AUGUST 30, 2021—Hospitals in every corner of the country are once again buckling under the weight of the coronavirus. But unlike earlier surges when intensive care capacity flexed to grow the number of available beds or acquire additional ventilators, the challenge for health systems today is neither space nor supplies—it’s staff.
- Mississippi’s Ocean Springs Hospital has become so overwhelmed that ambulances are being forced to sit idle in the parking lot with gravely ill patients grasping for life, reports the New York Times. That bottleneck, which is impacting everyone from serious covid infections to those suffering stroke or heart attack, isn’t a consequence of space, though. The hospital told the paper it has roughly 150 open beds. But adminstrators have been forced to keep those beds empty because, with 169 unfilled nursing positions, they cannot safely staff them.
- It’s a similar story elsewhere along the Gulf Coast. One heart attack victim bounced between six hospitals in New Orleans before first responders located an emergency room that could receive them.
- Unlike early waves of the crisis when hospitals scrambled desperately to source personal protective equipment for staff, Parkland Hospital in Dallas says they’re flush with masks and gowns. What they need now are clinicians to wear them: “Now I’ve got plenty of PPE (personal protective equipment) but what I don’t have is registered nurses and respiratory therapists, so we’ve come full circle. It’s no longer a PPE crisis, it’s a caregiver crisis,” Judy Herrington, senior vice president of nursing services at Parkland, told ABC.

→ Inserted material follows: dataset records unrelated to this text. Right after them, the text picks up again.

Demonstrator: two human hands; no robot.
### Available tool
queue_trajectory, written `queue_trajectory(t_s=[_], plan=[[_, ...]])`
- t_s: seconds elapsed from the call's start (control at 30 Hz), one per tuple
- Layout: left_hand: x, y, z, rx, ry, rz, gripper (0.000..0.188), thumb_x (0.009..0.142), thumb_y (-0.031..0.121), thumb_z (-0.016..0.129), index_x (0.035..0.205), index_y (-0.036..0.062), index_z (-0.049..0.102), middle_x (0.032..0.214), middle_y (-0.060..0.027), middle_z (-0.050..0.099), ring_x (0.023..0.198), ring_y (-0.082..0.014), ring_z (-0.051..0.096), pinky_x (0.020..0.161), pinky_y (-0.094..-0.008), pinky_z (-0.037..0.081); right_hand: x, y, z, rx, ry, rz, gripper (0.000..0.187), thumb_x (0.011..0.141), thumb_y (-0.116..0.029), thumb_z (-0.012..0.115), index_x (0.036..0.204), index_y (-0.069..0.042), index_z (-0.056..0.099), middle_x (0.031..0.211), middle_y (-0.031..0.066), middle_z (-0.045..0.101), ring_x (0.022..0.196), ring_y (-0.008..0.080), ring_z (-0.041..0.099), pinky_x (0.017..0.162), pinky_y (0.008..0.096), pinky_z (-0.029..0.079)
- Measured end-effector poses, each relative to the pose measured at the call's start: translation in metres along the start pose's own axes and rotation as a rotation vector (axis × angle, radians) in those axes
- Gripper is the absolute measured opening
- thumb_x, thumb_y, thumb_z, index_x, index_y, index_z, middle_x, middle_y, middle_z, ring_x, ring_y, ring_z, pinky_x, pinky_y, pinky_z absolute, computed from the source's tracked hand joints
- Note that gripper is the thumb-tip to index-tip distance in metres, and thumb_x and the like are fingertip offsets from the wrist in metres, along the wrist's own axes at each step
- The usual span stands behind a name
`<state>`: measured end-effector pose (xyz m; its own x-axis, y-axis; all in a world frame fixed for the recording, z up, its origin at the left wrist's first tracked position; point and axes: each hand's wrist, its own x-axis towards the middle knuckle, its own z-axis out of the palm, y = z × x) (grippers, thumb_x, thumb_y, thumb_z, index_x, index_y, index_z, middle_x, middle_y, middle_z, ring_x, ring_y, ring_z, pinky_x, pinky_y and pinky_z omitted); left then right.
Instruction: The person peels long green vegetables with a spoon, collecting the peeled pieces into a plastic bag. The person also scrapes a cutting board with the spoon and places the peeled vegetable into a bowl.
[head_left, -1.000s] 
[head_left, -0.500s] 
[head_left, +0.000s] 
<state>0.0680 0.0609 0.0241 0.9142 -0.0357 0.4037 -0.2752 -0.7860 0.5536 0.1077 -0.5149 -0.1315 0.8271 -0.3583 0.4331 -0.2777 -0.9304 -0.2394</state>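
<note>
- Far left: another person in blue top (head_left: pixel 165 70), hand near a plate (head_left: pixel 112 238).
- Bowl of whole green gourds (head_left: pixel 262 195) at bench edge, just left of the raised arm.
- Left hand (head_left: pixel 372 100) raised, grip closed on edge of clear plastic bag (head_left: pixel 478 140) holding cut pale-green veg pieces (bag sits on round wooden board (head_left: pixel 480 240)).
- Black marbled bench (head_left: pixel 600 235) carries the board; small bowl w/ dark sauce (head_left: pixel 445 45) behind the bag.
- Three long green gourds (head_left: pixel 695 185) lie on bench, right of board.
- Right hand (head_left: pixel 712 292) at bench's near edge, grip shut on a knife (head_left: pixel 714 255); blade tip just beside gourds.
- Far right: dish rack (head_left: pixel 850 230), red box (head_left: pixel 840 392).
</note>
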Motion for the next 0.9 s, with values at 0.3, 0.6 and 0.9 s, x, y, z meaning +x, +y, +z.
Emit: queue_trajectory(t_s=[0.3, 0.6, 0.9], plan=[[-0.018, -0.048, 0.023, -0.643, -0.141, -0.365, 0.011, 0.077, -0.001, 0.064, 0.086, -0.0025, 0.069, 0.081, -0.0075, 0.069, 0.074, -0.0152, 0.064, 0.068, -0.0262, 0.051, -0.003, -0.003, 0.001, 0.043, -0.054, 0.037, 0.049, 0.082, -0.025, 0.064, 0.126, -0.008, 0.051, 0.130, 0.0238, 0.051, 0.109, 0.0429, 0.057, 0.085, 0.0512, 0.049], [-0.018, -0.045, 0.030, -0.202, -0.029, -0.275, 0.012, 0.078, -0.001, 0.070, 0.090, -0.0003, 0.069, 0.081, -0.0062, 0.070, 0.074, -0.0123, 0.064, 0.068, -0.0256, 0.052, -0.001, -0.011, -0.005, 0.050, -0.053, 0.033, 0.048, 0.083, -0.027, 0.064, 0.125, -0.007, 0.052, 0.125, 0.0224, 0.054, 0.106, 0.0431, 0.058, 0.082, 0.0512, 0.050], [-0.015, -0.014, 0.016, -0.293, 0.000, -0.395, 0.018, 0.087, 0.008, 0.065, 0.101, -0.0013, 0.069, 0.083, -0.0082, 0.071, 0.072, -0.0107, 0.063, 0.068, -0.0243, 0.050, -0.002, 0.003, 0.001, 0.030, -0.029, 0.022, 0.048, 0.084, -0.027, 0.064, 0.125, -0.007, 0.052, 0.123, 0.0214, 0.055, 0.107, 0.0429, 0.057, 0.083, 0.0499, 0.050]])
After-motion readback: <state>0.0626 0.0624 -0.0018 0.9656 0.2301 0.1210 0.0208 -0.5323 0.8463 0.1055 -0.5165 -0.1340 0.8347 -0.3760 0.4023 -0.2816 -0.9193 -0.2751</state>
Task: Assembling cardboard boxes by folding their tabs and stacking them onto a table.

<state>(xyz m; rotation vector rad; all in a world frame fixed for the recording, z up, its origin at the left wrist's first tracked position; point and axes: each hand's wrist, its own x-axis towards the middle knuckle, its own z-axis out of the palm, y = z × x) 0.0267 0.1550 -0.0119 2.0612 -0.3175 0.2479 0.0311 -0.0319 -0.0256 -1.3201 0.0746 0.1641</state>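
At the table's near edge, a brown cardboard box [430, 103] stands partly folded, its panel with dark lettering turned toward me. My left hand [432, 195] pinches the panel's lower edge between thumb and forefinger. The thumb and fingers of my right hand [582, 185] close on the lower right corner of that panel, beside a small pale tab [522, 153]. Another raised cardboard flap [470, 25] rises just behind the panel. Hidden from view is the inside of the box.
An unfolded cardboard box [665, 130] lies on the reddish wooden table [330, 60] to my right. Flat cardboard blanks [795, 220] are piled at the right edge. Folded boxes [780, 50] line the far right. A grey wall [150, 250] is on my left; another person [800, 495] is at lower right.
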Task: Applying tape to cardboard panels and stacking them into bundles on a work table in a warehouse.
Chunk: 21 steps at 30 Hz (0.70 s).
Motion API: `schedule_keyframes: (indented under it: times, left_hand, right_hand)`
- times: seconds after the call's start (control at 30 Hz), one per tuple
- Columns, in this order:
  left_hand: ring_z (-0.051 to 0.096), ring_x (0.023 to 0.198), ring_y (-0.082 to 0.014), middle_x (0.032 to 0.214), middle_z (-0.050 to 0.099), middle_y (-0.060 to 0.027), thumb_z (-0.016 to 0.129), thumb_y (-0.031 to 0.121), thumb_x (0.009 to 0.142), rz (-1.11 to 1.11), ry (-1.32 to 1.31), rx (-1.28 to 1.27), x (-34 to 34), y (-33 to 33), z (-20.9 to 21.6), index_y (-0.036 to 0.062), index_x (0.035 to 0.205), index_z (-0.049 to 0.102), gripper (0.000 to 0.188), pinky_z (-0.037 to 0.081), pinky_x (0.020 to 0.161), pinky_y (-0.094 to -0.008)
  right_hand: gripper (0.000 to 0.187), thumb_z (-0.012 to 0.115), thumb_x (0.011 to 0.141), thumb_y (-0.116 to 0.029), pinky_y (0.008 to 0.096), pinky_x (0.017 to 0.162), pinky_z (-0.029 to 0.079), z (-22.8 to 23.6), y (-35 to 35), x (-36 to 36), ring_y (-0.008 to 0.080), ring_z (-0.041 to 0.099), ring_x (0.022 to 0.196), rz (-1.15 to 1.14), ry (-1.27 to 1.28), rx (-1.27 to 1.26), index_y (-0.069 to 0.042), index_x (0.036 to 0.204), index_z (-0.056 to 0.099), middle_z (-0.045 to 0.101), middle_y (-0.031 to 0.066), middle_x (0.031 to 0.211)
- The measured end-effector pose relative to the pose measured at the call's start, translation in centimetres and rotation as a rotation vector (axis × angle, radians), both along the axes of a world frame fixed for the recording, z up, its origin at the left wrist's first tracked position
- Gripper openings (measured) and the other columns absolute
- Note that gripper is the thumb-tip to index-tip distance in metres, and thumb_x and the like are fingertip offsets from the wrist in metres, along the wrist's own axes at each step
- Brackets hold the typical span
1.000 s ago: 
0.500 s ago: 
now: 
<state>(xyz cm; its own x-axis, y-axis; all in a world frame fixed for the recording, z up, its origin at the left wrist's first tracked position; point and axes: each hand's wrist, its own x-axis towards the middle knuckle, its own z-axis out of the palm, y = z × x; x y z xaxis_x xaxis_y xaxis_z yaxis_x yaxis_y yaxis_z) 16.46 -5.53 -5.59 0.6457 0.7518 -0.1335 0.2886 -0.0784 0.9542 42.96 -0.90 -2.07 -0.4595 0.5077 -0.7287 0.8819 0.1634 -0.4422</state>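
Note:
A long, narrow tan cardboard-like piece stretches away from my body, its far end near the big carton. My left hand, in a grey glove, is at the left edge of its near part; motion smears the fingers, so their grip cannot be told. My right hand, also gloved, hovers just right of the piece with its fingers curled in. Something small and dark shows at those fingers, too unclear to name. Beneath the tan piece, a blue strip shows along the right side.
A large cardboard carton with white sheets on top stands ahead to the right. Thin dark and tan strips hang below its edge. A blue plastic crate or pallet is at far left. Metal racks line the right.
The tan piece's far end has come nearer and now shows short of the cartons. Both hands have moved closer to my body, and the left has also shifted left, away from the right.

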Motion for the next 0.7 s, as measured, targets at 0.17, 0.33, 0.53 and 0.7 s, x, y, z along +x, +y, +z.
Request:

Even before the coronavirus, US hospitals were short about 200,000 nurses. The situation is far worse today. Nurses are superheroes of this pandemic. But they’re not superhuman. Tired and traumatized after more than a year on the front lines, nurses are vacating the practice in historic numbers.
A SILVER TSUNAMI
Roughly one-third of nurses practicing today were born before 1964. That means there are roughly 640,000 experienced nurses are nearing retirement.
- Absent a massive infusion of qualified nurses, patient care—and, crucially, patient outcomes—will plummet because nurse staffing directly influences patient mortality. Increasing a nurse’s workload by just one patient increases patient mortality by 7 percent, according to a paper published in the International Journal of Nursing Studies.